癒しの存在

「おはようございます、所有物さん」


「おはよう、所有物くん」


 チャイムが鳴ったので朝に扉を開けたら、神崎兄妹が立っていた。もうこれくらいのことで驚かないぞ。GPSを使って俺の住所を調べたんでしょうね、所有物ですもんね!


 すこしずつ慣れてきたことにうんざりとしながらも家の中に入ると堂々と入ってきて用意されている朝食を食べ始めた。こいつらが初めて俺の家に来て朝食を用意しろと言い始めたときには本当に頭がおかしい兄弟なのだろうと思ったな。


 おいしそうに頬いっぱいに頬張ったところで可愛くないからな。


「猫かんたちって生徒会とか入るつもりとか・・・」


「「ない」」


 ですよね。風紀を整える生徒会というよりも風紀を確実に乱す側だもんな。うちの学校は単純に魔法が強いものを生徒会に入れる風習のようなものがあるためそこまで生徒そのものの素質というわけでもないが。

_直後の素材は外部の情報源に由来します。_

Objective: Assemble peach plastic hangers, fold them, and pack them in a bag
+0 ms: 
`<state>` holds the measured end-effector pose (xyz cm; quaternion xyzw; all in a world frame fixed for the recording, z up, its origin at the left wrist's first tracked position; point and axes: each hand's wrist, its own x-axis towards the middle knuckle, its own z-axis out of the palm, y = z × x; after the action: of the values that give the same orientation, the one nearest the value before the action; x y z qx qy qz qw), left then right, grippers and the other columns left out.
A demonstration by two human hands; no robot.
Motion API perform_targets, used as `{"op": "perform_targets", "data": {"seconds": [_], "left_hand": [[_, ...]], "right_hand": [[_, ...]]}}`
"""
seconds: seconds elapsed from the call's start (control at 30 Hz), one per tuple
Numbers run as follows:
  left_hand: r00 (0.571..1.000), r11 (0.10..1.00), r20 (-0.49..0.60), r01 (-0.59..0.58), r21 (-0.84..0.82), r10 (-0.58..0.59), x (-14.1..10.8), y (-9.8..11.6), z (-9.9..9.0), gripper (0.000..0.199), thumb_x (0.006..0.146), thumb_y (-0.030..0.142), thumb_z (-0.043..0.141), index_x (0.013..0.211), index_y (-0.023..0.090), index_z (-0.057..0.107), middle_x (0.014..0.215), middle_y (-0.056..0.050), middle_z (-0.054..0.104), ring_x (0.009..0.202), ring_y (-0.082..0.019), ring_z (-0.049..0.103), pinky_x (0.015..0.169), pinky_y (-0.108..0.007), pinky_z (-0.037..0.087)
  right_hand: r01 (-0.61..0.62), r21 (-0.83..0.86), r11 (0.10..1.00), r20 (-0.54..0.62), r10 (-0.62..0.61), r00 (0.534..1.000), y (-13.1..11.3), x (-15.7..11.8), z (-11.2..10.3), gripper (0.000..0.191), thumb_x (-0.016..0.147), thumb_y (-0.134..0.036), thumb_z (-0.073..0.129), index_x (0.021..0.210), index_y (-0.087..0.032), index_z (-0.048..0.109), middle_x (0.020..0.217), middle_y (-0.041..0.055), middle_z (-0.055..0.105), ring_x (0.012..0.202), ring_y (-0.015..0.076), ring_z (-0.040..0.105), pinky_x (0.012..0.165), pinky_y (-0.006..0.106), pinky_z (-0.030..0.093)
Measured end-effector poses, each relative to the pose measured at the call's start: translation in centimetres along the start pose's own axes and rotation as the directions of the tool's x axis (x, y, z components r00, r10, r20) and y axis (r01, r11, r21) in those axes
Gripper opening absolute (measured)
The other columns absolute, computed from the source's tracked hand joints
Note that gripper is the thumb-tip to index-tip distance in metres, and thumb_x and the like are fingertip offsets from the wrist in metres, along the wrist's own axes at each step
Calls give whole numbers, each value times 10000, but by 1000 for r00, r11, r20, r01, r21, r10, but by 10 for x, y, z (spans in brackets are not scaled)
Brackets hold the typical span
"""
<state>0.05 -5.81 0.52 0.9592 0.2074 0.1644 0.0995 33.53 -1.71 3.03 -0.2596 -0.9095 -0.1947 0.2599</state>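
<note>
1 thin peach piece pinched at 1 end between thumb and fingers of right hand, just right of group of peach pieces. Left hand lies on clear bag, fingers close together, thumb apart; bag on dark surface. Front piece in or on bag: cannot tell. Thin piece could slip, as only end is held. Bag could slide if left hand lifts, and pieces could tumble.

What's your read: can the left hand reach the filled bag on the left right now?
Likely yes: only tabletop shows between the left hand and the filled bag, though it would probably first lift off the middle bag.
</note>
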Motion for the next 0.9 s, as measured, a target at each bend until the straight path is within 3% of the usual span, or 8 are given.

 そういえば、猫かんはもちろんつよいことは分かっているのだが座っているだけで絵になる男、成人先輩も生徒会に入れてほしいと頼まれていた。


「もしかして成人先輩も強いのか?」


「・・・お兄さんは、すごく強いですよ。あなたにはばれていると思いますが、弱い人ではないです」


 ばれているというのは、やはり、あのことだろう。


 特に本人から語られない限り言うことはないが猫かんの口調からしてさらに確信になった。


「とにかく生徒会に入るつもりはないわ。他校との闘いとかどうでもええし」


 そういって成人先輩は手を合わせて制服に着替え始める。まぁここ俺の家なんですけどね?イケメンって何をしてもいい法律でもありましたっけ。


 猫かんもいつものように困ったように微笑んでいた。





「失礼しまーす」


「おはよう、奏多くん」


 生徒会室に入った俺に挨拶をしてくれた少女は、同じクラスの河合友奈。生徒会長の古城先輩ほど派手ではないものの、素朴でありながらも目を引く可愛らしい顔立ちをしている。人気のある子だが、それを鼻にかけるわけでもない性格から男女ともに支持されている。


 俺はBクラスで友奈で魔力はAクラスほどは多くないものの貴重な回復魔法所持者なことから生徒会入りを果たした子だ。


 最近は友奈と話すことが楽しみになっている。普通に話すことが出来る存在ってまじで必要。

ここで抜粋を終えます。